Lest I Dishonor Love….

The griefs that I have experienced have been like Hurricane Ian. After the death of our daughter, the landscape for our family changed permanently. She was still three when the fatal diagnosis came to us; she turned four with the noose around her neck. And the hopes and dreams of our family were demolished.

Lest this sound overly dramatic, no one loses a small child without deep and prolonged grief and a legacy of trauma. St. Jude’s is the place where no parent wants to be told to go. Yet after she was diagnosed, that is where we ended up.

When her father was also diagnosed with a fatal cancer, the trauma came to life again. If you are tired of hearing me write about this, I still feel the need to get it down in words on occasion.

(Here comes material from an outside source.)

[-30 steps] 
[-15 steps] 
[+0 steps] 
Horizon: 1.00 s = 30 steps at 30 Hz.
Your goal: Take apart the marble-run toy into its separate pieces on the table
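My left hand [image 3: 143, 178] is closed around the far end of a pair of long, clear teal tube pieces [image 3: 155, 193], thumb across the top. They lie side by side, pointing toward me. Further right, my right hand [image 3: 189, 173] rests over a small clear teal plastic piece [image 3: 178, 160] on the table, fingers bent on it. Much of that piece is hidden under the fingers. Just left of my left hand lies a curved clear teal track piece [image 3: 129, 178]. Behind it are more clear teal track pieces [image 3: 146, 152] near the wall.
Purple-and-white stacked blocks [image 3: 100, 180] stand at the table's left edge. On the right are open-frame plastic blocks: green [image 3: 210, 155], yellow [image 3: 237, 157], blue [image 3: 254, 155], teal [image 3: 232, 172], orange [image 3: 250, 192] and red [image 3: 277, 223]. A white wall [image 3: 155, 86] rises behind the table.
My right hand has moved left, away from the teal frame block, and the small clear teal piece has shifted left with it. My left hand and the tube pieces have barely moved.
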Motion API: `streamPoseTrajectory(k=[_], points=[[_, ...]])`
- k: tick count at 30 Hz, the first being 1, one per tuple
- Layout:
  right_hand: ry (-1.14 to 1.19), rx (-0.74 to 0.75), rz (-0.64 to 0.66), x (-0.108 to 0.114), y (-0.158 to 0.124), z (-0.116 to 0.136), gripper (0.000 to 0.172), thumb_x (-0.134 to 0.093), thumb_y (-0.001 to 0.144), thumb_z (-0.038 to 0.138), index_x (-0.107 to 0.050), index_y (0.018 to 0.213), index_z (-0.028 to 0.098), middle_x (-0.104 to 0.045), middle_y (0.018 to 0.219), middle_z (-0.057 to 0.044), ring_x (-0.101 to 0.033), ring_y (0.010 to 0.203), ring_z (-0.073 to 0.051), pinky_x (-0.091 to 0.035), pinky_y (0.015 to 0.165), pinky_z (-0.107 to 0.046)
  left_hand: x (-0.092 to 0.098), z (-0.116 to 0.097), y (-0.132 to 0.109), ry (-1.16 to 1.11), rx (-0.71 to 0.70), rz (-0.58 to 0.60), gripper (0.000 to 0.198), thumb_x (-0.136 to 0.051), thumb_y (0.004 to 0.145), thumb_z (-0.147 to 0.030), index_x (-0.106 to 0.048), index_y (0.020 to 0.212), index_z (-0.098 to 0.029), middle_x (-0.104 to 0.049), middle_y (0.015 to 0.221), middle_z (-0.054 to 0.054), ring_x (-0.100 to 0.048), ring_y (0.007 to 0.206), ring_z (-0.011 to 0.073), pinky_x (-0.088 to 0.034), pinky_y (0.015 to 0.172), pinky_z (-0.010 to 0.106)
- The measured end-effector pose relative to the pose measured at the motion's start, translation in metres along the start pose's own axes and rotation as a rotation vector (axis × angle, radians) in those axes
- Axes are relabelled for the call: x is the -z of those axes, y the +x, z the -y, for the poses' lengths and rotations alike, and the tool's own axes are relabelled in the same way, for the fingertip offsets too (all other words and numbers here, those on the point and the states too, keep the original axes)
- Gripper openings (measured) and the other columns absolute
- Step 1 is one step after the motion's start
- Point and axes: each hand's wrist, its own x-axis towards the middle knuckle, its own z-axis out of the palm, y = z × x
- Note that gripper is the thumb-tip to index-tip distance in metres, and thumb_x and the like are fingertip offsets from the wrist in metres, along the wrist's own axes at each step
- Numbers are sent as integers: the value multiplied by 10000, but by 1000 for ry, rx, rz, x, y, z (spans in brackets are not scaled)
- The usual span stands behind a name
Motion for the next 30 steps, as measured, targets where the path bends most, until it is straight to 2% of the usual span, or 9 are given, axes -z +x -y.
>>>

We began as a family of four, then three and now the two of us that are left. Ours is a quiet life punctuated with small pleasures. Nothing big or stressful for me; I am happy with the day-to-day.

I have always been interested in spirituality and have studied and practiced deeply. The essays arise spontaneously and I seldom change anything about them. They are the scars turned into stars, as the saying tritely goes.

I favor simplicity and speed when I write. An essay seldom takes over five minutes to write; that is a sign that they are part of me. I dislike dry dissertations of awakening, as my interest in the subject is not technical.

Life is huge but the living of it is small, like these essays. If one bites off more than he or she can chew, something is lost. So I keep it simple, always simple.

Hurricane Ian has changed thousands of lives in an instant, yet the recovery process will be excruciatingly slow.

Love is in charge of it all. Somehow the big things arise in the smallest things. A little child lost to cancer, an entire home demolished in Ian—life must and should go on. But the losses will have to be experienced and that is where love comes in.

Unwittingly we place God outside of ourselves when all arises from within. As a result of my family’s losses, I am obsessive about studying life. Sometimes it feels like grief is a glacial process that one can only take so much of. I turn to TV and crossword puzzles when my mind needs a rest. The heart, though, never sleeps. It has its own memory and schedule and we would be advised to honor its way of healing us.

“This above all, to thine own self be true,” is the mantra of the heart. I bow low before it lest I dishonor love.